Florida law[1] establishes that the Division of Emergency Management (Division) within the Department of Community Affairs (Department) has the responsibility for maintaining a comprehensive Statewide program of emergency management[2] to ensure that Florida will be sufficiently prepared to manage all hazards.  In addition, after the unprecedented attacks on the United States of America on September 11, 2001, the Florida Legislature amended Florida law[3] to change State agency disaster preparedness from an individual agency responsibility primarily in response to an emergency within its own agency to a coordinated requirement for disaster preparedness.  The 2004 hurricane season renewed concerns about how prepared State of Florida Executive Branch agencies were in the event a hurricane occurred in the Tallahassee, Florida area. 

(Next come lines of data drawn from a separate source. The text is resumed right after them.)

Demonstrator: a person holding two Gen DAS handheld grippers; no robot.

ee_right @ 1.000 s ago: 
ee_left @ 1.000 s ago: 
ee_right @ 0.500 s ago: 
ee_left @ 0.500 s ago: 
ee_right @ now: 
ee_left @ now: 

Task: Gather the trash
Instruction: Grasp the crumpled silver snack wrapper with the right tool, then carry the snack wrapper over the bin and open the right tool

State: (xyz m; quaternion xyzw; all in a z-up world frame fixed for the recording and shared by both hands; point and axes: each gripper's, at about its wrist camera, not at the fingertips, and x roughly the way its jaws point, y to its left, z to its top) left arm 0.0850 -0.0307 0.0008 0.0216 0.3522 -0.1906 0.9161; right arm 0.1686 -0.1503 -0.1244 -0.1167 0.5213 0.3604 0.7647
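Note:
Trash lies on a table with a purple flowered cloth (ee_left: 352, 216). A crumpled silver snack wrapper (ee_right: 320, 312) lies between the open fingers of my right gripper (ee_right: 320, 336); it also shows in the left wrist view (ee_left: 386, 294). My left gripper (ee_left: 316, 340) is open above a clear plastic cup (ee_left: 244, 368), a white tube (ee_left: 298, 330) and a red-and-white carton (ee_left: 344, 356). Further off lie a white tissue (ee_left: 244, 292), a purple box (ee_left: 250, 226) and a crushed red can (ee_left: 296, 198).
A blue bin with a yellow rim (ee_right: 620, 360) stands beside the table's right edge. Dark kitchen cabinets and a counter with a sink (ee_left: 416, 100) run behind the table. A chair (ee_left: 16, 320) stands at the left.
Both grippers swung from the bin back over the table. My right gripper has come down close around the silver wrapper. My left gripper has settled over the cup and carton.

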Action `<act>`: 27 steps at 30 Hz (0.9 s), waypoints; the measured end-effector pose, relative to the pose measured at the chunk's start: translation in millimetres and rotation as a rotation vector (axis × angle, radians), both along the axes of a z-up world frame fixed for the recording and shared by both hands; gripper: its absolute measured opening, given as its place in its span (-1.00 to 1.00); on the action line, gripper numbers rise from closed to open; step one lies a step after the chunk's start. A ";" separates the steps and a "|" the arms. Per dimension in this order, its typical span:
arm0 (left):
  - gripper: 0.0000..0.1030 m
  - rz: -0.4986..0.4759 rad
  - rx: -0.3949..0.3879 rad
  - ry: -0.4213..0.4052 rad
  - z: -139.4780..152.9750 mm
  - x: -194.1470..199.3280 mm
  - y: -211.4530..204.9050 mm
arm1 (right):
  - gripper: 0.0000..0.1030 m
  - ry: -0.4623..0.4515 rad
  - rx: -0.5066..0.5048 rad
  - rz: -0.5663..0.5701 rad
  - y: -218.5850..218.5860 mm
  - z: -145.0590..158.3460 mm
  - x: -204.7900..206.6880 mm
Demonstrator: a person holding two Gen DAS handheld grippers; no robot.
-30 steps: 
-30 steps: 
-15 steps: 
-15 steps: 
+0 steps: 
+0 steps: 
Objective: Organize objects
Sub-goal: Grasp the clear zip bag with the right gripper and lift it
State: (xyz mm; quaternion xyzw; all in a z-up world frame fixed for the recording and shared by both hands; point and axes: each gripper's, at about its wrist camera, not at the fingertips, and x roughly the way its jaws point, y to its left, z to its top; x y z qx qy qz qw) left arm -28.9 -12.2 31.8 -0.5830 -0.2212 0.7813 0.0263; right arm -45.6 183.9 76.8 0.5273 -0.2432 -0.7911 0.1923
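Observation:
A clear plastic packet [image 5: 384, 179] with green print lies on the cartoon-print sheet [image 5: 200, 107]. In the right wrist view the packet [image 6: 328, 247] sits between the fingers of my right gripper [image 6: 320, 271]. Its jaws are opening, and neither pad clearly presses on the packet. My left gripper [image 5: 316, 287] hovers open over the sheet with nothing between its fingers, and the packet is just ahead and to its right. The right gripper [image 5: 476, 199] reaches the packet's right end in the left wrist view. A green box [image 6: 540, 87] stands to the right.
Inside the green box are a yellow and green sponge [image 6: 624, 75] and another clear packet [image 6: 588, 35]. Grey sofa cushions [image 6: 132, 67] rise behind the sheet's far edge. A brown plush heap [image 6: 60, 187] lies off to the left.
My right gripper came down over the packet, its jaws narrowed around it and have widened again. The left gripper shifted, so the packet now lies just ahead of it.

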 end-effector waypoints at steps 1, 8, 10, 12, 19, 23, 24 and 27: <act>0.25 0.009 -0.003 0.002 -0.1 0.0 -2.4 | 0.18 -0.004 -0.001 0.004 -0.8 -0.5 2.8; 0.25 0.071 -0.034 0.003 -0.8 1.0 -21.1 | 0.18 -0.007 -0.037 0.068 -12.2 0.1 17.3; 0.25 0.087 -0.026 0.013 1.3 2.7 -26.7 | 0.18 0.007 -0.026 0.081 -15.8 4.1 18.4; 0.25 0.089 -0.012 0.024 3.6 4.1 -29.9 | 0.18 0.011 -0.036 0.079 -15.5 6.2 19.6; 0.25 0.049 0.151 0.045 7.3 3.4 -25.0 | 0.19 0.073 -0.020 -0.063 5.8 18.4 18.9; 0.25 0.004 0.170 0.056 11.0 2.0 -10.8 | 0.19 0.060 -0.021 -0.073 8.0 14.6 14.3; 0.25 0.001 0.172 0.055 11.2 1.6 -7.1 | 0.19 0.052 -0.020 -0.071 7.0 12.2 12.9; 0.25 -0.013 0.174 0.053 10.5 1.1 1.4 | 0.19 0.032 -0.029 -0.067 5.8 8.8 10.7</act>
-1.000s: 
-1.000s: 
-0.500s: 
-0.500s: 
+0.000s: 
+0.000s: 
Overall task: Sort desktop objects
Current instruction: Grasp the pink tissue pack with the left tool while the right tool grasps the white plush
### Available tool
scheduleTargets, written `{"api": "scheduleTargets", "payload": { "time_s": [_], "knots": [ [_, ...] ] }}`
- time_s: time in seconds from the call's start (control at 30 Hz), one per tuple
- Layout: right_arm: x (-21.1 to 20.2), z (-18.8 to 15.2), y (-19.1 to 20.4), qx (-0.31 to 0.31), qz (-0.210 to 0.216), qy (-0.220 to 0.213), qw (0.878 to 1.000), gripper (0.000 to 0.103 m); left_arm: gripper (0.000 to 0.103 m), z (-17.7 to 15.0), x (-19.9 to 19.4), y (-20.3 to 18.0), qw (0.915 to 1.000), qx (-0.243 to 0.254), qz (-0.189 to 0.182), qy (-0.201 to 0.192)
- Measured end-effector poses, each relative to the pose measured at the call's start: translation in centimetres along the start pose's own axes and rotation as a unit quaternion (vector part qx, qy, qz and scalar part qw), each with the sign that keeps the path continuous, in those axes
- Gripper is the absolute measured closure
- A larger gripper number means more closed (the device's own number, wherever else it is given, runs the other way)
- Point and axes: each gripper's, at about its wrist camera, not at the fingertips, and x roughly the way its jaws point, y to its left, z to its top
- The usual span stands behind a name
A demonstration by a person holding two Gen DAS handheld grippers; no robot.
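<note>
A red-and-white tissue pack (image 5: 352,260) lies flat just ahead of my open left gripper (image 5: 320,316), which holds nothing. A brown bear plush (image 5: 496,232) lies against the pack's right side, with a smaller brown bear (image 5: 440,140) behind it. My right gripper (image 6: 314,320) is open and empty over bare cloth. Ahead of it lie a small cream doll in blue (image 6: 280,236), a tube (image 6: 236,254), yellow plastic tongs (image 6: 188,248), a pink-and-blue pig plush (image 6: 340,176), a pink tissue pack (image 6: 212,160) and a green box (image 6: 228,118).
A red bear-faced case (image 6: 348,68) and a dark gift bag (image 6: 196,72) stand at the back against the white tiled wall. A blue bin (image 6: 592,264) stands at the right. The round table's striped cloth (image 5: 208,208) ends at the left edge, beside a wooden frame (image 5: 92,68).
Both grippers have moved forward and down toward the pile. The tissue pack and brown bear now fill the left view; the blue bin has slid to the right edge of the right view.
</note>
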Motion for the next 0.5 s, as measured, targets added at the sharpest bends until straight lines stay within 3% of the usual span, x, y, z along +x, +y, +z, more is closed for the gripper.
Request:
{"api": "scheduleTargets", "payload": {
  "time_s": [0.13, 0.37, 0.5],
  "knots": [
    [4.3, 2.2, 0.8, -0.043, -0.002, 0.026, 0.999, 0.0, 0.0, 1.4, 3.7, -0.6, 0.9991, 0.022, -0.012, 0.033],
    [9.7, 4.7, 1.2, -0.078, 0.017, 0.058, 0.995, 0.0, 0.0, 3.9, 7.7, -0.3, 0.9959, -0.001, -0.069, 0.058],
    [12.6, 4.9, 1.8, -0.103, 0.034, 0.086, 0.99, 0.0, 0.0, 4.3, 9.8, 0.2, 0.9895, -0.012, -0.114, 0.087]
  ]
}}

The disaster preparedness plans, otherwise referred to as Continuity of Operations (COOP) plans, establish policy and guidance to ensure the execution of Florida’s Executive Branch agencies’ mission essential functions in the event that any State agency or facility is threatened, incapacitated, or required to relocate its personnel or functions.  The amendments to Florida law[4] assigned the Division specific duties to provide guidelines for developing and implementing COOP plans and to approve State agencies’ COOP plans.  The head of each Executive agency covered by this amendment and the appointed State agency emergency coordination officer are assigned specific duties related to the State agency’s COOP plan preparation and implementation. 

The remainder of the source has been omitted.